Last year in March, SpaceX requested regulatory authority from the FCC to allow Earth Stations in Motion (ESIM) Starlink terminals to be utilised in moving vehicles. Customers must acquire a personal ground-based antenna, or user terminal, to connect with any orbiting Starlink satellites that happen to be overhead in order to access the system and gain broadband internet service. Until now, the dishes had to stay in one place in order to access the system.
It is now possible to connect to broadband-beaming satellites while moving
Now that SpaceX’s request has been approved by the FCC, along with requests from another satellite provider, Kepler Communications, a new category of user terminals that can connect to broadband-beaming satellites while in motion is now possible. While doing so, the FCC decided to reject a Dish Network petition that aimed to stop the firms from using spectrum in the 12GHz range. The FCC has stated that Kepler and SpaceX will be governed by whatever future regulations it establishes, but it will continue to analyse the situation as it moves forward with rulemaking about the use of ESIM devices in the 12GHz band.

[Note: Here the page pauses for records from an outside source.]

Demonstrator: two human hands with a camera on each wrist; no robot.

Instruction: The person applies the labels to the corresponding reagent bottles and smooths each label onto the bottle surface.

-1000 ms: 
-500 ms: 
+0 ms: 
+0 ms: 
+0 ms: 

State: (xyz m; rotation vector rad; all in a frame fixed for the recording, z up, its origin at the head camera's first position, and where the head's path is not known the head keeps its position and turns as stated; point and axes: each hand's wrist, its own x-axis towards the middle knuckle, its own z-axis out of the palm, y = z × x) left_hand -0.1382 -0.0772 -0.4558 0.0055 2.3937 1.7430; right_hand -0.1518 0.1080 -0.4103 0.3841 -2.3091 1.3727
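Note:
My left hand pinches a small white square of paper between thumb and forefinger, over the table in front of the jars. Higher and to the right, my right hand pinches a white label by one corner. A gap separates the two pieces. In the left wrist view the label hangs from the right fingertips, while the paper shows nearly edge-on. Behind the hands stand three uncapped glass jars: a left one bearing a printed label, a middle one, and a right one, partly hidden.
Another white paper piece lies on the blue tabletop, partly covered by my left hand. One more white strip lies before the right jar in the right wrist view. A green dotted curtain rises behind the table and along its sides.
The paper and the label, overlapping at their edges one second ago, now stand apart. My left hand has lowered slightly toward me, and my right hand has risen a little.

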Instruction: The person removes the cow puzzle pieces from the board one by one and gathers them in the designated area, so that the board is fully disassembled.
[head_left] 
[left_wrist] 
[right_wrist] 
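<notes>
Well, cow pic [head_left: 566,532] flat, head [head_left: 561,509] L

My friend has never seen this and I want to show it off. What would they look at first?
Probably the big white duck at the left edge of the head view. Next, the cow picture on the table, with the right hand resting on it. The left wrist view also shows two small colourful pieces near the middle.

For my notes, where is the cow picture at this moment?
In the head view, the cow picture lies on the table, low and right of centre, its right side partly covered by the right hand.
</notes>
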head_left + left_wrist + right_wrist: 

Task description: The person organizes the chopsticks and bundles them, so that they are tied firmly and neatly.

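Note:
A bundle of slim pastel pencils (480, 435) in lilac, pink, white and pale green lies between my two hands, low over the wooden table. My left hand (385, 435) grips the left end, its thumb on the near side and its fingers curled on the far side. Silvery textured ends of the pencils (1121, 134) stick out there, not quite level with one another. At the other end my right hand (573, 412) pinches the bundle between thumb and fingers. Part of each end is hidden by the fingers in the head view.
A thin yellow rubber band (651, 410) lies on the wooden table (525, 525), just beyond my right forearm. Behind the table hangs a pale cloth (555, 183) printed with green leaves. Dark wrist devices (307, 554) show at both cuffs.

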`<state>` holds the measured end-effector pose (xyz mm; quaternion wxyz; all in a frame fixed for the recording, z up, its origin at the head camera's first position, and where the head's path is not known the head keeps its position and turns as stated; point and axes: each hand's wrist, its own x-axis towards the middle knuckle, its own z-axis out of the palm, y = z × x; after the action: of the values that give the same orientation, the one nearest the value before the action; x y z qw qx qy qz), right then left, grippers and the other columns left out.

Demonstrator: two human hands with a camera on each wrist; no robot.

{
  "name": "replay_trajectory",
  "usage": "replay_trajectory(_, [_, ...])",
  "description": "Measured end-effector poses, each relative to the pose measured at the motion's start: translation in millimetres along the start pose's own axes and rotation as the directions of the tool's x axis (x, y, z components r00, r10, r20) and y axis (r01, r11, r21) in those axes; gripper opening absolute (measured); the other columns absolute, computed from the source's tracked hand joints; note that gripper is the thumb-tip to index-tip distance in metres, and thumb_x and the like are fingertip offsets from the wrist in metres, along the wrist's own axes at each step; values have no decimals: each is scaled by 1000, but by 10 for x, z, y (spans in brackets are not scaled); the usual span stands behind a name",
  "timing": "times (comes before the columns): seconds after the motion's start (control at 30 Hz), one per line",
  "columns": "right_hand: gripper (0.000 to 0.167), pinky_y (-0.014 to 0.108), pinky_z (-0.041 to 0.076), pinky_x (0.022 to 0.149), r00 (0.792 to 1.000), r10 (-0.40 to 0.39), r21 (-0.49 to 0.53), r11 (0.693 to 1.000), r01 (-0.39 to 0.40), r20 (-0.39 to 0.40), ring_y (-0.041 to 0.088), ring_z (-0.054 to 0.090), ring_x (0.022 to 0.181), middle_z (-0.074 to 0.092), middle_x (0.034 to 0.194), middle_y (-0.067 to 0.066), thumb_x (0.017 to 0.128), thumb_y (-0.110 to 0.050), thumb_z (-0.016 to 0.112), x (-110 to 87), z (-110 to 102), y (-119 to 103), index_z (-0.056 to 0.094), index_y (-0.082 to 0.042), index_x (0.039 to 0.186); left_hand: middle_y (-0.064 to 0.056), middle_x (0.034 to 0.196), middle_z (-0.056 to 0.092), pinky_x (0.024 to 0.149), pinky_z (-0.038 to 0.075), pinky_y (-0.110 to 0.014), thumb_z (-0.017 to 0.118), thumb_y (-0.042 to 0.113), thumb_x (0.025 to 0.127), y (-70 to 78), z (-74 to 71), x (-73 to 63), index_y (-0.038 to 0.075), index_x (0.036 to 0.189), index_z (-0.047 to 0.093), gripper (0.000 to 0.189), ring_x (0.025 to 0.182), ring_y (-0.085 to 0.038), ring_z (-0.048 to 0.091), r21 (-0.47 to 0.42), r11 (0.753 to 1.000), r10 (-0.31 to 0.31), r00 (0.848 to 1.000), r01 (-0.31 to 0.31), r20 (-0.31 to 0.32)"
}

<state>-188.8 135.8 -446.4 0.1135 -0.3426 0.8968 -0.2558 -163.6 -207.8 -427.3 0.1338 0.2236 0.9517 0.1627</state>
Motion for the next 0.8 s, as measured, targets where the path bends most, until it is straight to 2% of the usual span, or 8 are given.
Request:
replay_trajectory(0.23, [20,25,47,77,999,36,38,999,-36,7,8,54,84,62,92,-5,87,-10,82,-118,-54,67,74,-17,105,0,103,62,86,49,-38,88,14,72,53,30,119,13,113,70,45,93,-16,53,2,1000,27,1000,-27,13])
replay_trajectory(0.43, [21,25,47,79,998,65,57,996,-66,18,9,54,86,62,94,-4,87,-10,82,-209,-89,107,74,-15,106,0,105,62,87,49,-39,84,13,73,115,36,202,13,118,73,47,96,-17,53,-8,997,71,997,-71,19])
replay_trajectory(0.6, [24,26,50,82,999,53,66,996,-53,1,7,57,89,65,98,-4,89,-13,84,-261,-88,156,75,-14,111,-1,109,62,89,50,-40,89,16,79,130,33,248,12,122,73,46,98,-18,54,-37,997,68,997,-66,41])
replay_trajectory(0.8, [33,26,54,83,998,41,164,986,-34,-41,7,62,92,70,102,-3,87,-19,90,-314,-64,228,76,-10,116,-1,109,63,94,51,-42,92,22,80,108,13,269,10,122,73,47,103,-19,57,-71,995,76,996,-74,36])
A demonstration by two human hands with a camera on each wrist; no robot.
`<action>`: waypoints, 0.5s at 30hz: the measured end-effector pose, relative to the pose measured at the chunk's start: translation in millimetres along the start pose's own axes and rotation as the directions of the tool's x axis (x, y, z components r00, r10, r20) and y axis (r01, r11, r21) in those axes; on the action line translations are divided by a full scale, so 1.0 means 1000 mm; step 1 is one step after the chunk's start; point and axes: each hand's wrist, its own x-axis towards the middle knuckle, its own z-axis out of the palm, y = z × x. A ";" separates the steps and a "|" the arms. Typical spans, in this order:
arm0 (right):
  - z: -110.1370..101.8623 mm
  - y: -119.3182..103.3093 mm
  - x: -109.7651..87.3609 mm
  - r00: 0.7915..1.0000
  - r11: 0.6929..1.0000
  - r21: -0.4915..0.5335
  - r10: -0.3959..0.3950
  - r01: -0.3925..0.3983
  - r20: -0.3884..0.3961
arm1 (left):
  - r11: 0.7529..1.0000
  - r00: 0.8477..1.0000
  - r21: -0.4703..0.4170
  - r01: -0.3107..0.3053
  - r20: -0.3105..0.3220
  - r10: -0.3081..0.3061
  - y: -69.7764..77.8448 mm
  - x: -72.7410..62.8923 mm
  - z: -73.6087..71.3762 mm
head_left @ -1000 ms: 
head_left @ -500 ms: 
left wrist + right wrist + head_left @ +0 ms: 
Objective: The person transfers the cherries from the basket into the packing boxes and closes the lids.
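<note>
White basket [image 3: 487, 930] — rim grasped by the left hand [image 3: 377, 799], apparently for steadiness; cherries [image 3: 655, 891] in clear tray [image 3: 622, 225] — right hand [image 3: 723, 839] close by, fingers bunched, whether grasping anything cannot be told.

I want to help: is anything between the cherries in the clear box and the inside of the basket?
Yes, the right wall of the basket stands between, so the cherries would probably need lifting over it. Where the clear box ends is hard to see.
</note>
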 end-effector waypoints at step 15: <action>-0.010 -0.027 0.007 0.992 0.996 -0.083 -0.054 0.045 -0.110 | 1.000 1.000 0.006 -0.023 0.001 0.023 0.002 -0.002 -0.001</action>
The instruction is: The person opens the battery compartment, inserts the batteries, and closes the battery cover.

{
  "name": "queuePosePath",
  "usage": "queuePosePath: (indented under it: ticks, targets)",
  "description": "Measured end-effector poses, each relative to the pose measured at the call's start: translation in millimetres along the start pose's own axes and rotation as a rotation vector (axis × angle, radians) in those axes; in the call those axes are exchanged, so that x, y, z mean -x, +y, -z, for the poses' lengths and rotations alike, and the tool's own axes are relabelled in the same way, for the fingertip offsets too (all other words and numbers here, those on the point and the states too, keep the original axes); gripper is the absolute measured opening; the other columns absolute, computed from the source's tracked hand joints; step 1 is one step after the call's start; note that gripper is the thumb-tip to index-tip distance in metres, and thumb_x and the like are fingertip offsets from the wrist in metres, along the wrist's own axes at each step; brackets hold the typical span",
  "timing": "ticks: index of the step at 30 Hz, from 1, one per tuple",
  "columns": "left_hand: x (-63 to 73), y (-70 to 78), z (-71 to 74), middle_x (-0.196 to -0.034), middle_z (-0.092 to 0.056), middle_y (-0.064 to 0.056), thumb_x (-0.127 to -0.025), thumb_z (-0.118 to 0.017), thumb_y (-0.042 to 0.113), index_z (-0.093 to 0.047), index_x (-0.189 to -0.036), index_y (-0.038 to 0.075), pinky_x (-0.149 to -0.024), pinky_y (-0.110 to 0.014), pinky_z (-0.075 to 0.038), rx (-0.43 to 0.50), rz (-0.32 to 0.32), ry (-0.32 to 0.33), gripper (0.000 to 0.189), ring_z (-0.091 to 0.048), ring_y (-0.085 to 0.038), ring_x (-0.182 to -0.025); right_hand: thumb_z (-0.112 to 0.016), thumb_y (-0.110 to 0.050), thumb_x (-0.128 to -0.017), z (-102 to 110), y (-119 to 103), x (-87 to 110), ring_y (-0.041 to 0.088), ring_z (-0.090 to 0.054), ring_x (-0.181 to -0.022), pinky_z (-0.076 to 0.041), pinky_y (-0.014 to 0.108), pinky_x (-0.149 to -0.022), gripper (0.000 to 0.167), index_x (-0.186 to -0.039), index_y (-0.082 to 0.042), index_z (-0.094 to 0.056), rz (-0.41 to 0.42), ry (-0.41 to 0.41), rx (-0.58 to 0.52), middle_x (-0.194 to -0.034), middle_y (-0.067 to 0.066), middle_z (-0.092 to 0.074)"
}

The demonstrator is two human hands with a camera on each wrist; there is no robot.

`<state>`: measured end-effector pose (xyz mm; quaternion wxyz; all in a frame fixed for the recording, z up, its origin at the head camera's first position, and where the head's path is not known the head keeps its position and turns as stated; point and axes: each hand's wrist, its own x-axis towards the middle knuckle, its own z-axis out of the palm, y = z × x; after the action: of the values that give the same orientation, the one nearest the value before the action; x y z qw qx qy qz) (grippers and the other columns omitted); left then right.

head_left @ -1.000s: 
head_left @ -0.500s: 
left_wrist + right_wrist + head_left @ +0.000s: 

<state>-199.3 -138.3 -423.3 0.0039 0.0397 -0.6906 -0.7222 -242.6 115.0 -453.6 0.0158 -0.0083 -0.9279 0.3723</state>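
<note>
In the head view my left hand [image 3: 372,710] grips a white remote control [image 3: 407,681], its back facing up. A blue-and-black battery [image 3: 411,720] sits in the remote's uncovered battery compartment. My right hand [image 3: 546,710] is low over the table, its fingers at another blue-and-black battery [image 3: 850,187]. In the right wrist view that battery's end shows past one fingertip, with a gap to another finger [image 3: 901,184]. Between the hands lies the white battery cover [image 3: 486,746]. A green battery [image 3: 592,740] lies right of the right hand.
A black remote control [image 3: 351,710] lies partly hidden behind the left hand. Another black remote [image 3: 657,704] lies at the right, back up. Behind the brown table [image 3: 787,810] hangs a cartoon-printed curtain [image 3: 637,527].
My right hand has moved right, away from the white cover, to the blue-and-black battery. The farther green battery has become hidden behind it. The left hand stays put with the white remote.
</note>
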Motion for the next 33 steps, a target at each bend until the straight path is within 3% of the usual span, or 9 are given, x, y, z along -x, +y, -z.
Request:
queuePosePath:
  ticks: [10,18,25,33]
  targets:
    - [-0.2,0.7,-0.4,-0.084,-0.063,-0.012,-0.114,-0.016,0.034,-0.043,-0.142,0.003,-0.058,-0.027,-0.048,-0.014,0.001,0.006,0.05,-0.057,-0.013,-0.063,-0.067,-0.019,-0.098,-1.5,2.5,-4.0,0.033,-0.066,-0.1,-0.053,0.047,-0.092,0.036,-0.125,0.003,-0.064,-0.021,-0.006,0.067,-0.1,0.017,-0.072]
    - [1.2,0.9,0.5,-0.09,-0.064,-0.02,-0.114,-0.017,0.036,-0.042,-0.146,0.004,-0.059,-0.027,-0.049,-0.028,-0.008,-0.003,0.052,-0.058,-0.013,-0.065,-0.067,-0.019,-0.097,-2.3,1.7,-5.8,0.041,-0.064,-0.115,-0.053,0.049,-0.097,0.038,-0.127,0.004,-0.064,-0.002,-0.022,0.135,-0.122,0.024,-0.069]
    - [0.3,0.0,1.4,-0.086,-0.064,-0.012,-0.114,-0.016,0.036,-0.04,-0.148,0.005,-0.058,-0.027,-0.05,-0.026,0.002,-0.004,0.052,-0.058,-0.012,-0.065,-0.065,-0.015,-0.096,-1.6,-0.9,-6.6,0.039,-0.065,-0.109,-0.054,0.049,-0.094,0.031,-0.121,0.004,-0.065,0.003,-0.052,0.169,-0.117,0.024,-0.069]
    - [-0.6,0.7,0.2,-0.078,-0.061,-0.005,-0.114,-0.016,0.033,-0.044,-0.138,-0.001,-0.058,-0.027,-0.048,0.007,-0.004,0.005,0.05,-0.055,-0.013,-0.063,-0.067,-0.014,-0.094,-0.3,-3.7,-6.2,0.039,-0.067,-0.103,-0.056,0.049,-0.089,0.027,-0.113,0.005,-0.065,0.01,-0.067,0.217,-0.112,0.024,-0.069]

The FCC contends that it is in the public’s best interest to approve the additional capacity. In its June 30th authorization, the FCC stated, “We agree with SpaceX and Kepler that the public interest would benefit by granting with conditions their applications.” “Authorizing a new class of terminals for SpaceX’s satellite system will expand the range of broadband capabilities to meet the growing user demands that now require connectivity while on the move, whether driving an RV across the country, moving a freighter from Europe to a U.S. port, or while on a domestic or international flight.”
A constellation of thousands of satellites will be launched into low- to medium-Earth orbit as part of SpaceX’s ambitious Starlink project. This will be done to deliver low-latency broadband access to the planet’s surface. The corporation stated that it had 400,000 users lately after exiting beta testing near the end of last year and putting more than 2,400 satellites in space. Customers who wish to get Starlink must pay $599 for the kit. It includes a user terminal, and then an additional $110 every month as a fee.
SpaceX has made it apparent that it intends to use Starlink for purposes other than residential customers
However, SpaceX has made it very clear that it plans to use Starlink for more than simply residential customers. The business has been talking with several airlines about adopting Starlink internet service. And it has agreements with Hawaiian Airlines and private jet operator JSX to start offering internet access on their aircraft over the course of the next few years. For an additional cost, Starlink has now launched a new special service tier for RVs. This service enables customers to connect with Starlink satellites from different places, such as campgrounds or holiday homes, with no designated “home” address. However, at the time of the announcement, customers were unable to utilise the dishes while driving their RVs or vans.